1. I think an idea like that needs first some advertisement to make people aware of the action.
2. Financial is basically a kind of bottleneck. More money means more manpower and thus more progress. Of course it doesn't help against missing specs besides the horrible work of reverse engineering. Still manpower. So yes, finances can be a sort of a bottleneck for driver development.
3. And I personally would prefer if there was maybe also a kind of choice what to do. E.g. I have an interest in getting GPUs soldered with ARMs afloat, AMD UVD working (and some more energy related stuff, everything else is fairly ok and progressing by official development) and maybe some love for these pesky VIA chips.
Or hire somebody to get BluRay-CSS or whatever it's called decoding airborne. Might not be totally legal in all countries but what can you do if you want to watch the movies you bought on Linux or BSD?
Or make past chips that are still not well supported working. GPUs, WLAN, some USB devices, omg printers(!) and whatever else is still having problems.

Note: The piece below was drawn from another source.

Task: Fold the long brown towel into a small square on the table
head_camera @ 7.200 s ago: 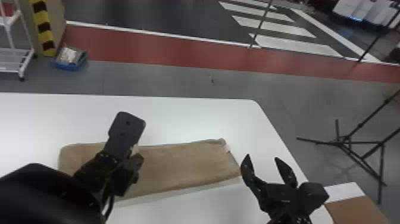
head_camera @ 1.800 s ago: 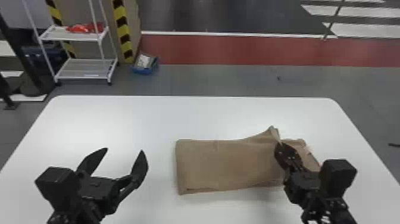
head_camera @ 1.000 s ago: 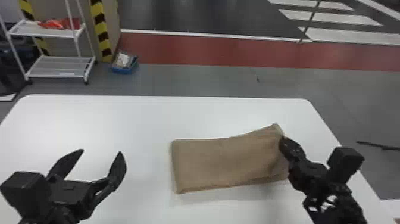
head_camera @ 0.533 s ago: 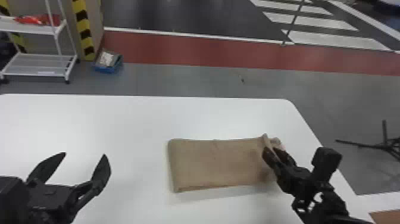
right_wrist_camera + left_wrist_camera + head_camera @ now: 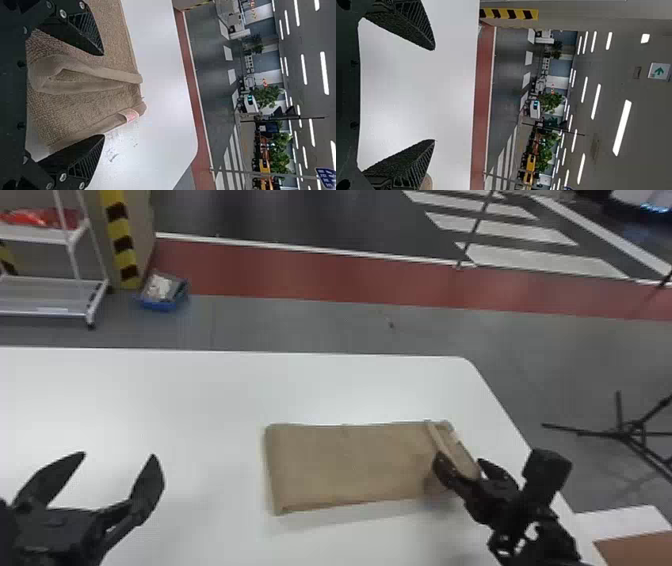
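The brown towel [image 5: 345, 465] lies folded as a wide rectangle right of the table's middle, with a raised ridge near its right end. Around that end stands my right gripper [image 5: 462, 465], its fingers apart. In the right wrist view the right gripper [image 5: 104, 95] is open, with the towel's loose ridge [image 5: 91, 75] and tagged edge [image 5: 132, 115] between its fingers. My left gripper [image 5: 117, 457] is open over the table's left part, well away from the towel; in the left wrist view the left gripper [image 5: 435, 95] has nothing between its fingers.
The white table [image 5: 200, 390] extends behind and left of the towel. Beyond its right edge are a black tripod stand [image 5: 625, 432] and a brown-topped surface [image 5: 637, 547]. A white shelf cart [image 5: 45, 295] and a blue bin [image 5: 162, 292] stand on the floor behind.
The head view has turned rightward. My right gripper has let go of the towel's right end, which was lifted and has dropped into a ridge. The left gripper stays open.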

I think we should first get in contact with corporations like Red Hat, Canonical, Google, Samsung, Qualcom etc. Let them figure out how we can get much better open source drivers and present them to us. Then we might be able to get some sort of funding for it. A service where you pay per year and your hardware gets a little more priority might work. Or maybe if you pay 30 dollar per year to Canonical...

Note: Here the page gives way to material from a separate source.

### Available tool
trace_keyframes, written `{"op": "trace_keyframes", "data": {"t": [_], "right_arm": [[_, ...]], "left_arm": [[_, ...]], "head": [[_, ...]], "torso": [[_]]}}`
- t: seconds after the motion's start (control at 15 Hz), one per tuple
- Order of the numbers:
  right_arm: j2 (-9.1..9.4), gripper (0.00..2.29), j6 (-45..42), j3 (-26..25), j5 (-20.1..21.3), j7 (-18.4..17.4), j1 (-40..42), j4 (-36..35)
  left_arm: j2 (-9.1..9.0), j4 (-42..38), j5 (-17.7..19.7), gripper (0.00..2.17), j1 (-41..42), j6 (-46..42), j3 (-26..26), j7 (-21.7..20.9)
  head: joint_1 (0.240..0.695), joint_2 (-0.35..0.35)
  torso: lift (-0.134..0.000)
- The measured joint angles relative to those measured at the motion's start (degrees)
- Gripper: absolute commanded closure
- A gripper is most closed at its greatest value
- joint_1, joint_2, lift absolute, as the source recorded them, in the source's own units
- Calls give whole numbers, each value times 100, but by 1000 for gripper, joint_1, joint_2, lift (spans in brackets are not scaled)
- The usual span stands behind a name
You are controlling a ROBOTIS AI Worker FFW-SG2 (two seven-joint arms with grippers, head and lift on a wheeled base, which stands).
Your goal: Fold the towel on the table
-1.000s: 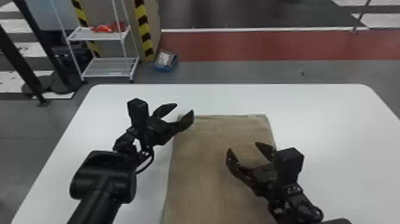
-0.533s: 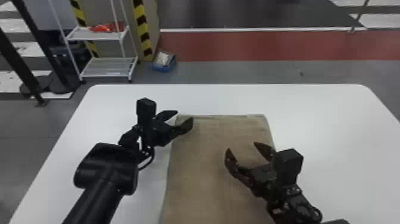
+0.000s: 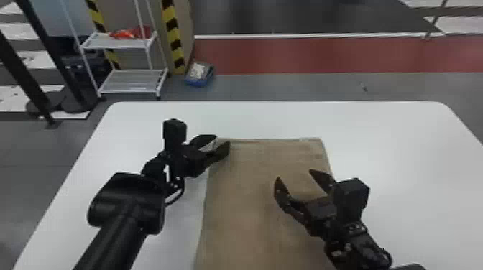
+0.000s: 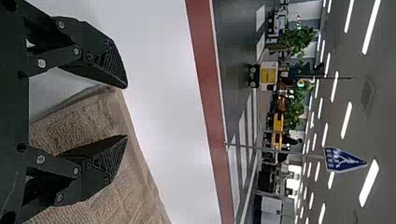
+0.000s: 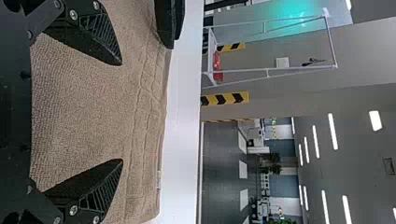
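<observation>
My left gripper (image 3: 222,143) stands open at the far left corner of the brown towel (image 3: 251,215), which lies flat on the white table. In the left wrist view, the left gripper (image 4: 126,112) has one finger over the towel (image 4: 135,196) and the other just beyond its edge, with the corner between them. Over the towel's right part, my right gripper (image 3: 294,176) is open and holds nothing. Its own wrist view has the right gripper (image 5: 122,112) spread above the towel's ribbed border (image 5: 144,102).
The white table (image 3: 413,150) extends to the right of the towel and beyond its far edge. Past the table stand a white shelf rack (image 3: 133,80) and a blue box (image 3: 199,73) on the floor.
The left arm has shifted slightly right and turned, bringing its gripper closer around the towel's far left corner. The right gripper has barely moved, and the towel looks unchanged.
</observation>
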Motion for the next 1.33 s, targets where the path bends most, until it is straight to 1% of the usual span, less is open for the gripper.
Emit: {"op": "trace_keyframes", "data": {"t": [0.2, 0.27, 0.33, 0.4, 0.53, 0.6, 0.67, 0.87, 1.0, 1.27, 1.33], "right_arm": [[0, 157, -1, -8, 5, 0, 18, -39], [0, 157, 0, -11, 5, 0, 20, -49], [0, 157, 5, -13, 6, 0, 20, -53], [-1, 157, 11, -15, 6, 0, 19, -53], [-8, 157, 16, -22, 6, 0, 14, -56], [-8, 157, 17, -24, 6, 0, 13, -60], [-9, 157, 22, -27, 6, 0, 13, -69], [-10, 157, 57, -35, 6, -9, 16, -129], [-15, 157, 81, -40, 6, -9, 20, -144], [-24, 157, 89, -53, -7, -9, 29, -169], [-29, 157, 87, -69, -14, -9, 40, -181]], "left_arm": [[31, 0, 40, 620, -9, 0, 6, -19], [37, 0, 48, 937, -11, 0, 8, -18], [46, 0, 56, 1082, -11, 0, 11, -24], [52, -1, 59, 1082, -9, 0, 14, -29], [57, -15, 57, 1085, 6, 97, 17, -172], [57, -40, 53, 1163, 17, 194, 22, -224], [57, -71, 53, 1477, 35, 254, 31, -250], [57, -428, 143, 1477, 227, 520, 81, -252], [57, -931, 197, 1477, 461, 704, 137, -224], [57, -2003, 289, 1477, 875, 1142, 257, -14], [57, -2289, 309, 1477, 976, 1365, 286, 5]], "head": [[695, 47], [695, 48], [695, 49], [695, 49], [695, 47], [695, 44], [695, 44], [695, 42], [695, 40], [695, 42], [695, 41]], "torso": [[-123], [-123], [-123], [-123], [-123], [-123], [-123], [-123], [-123], [-123], [-123]]}}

You would think that corporations would love good free and gratis open source drivers?
I think 1$ a day might be a bit much (giving more than 350$ a year towards one project seems a bit much for most people), 10$ a month seems more the norm in terms of donations (e.g. it is what I give to the EFF each month). That being said I am a fan of the idea of funding open driver development.
As for the original Nouveau pledge drive, seing as I was the person who organized that I can provide a bit of information on what went wrong. Basically I was ahead of my time when it comes to crowdfunding, I was entirely unable to find a non-profit to hold the money for the project. No distribution foundations (such as The, now likely dead, Ubuntu Foundation, The Fedora Foundation), nor newly started, at the time, ventures like the Software Freedom Conservancy were willing to take on the task at the time. This meant that the only option we had was directly putting the money into one of the developers accounts, doing this would have meant incurring additional taxes on the donations. More worryingly though, after talking to the bank used by the Nouveau founder 1000's of payments in the 10$ range to a private account would have been triggered fraud flags and the account would have been closed down for investigation.

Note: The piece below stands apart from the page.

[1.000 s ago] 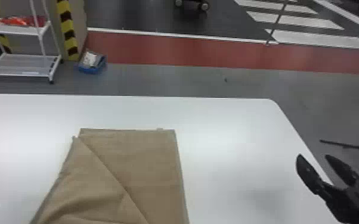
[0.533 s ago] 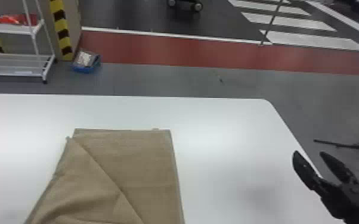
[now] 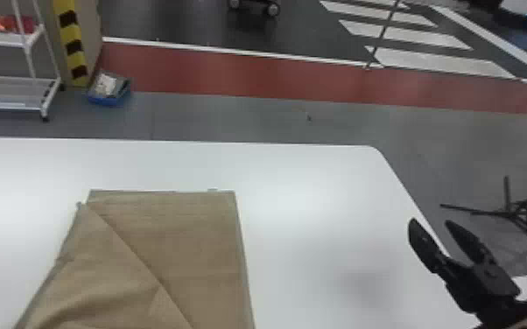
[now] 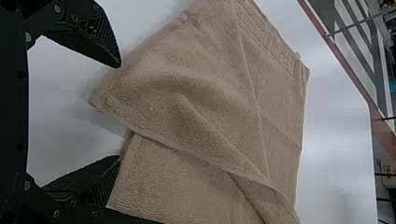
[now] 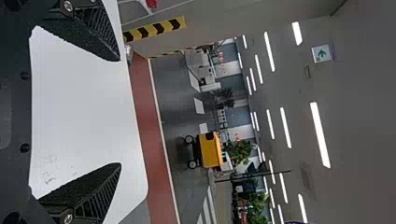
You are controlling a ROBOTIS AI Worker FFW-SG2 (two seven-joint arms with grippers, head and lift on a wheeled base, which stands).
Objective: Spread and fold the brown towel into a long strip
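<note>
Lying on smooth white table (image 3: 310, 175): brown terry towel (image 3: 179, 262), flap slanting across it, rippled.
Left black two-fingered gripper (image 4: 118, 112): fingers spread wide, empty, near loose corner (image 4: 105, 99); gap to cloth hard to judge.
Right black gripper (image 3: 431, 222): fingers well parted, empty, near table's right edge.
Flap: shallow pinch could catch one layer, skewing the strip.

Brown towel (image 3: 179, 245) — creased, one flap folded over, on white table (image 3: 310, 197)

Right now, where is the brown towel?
In the head view, the brown towel lies on the white table, left of the right gripper, with the table's far edge beyond it.
</note>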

So after a long time and consideration it was decided to consider the pledge drive a success based solely on the willingness showed from people, however the money was never collected as there would meant much less than the expected 10.000$ ending up with the developers due to taxation and the risk of disrupting the developer in questions personal finances.
An additional issue that arose afterwards was the concern about who got what inside the Nouveau project. There was a concern that some developers might feel cheated based on how the funds might be allotted, e.g. there was talk about perhaps hiring someone to work fulltime for a month or two, in that case who would that be and would that selection be fair.
I am very proud of the pledge drive, I found it really heartwarming to see that people were willing to put their money down to take a stand for openness. It is naturally sad that we never actually managed to collect the money but I have heard from several sources that it raised awareness about the Nouveau project as well as the issues of Open drivers in general and helped build confidence in later online crowdfunding ventures.